YOUR GOAL
Reproduce exactly the opening lines of the listing, stopping after the line that contains "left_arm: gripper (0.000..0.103" and including it.

[SOURCE DATA Boundary: Start]

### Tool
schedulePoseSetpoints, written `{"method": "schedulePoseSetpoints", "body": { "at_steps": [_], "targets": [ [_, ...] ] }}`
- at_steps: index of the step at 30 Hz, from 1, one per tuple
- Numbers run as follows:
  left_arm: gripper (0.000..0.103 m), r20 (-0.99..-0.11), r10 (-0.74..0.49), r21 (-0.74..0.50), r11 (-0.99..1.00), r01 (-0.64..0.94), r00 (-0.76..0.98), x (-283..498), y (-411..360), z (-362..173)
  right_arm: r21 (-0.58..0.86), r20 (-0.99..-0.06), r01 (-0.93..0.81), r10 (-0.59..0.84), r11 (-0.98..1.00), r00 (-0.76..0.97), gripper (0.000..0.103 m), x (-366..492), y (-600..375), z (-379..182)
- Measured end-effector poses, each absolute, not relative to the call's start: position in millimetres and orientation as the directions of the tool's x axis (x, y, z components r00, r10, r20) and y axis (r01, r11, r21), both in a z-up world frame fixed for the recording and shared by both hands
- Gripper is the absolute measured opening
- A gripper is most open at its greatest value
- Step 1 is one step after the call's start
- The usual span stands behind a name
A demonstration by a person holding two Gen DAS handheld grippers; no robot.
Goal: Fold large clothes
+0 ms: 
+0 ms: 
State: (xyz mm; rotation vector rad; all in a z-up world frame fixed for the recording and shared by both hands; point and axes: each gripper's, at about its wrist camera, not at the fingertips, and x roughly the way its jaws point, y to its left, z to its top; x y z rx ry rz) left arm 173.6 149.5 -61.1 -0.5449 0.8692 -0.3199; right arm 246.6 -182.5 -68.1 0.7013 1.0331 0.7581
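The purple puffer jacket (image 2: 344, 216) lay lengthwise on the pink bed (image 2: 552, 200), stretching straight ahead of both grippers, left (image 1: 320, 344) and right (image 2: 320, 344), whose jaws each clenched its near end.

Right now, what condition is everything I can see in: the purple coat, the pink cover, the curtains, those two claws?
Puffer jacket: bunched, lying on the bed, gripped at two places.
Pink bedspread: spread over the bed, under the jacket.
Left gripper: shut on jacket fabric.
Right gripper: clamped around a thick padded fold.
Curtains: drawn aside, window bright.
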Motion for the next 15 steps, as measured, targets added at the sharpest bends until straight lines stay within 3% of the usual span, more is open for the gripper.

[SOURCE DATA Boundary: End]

TASK SOLUTION
### Tool
schedulePoseSetpoints, written `{"method": "schedulePoseSetpoints", "body": { "at_steps": [_], "targets": [ [_, ...] ] }}`
- at_steps: index of the step at 30 Hz, from 1, one per tuple
- Numbers run as follows:
  left_arm: gripper (0.000..0.103 m), r20 (-0.99..-0.11), r10 (-0.74..0.49), r21 (-0.74..0.50), r11 (-0.99..1.00), r01 (-0.64..0.94), r00 (-0.76..0.98), x (-283..498), y (-411..360), z (-362..173)

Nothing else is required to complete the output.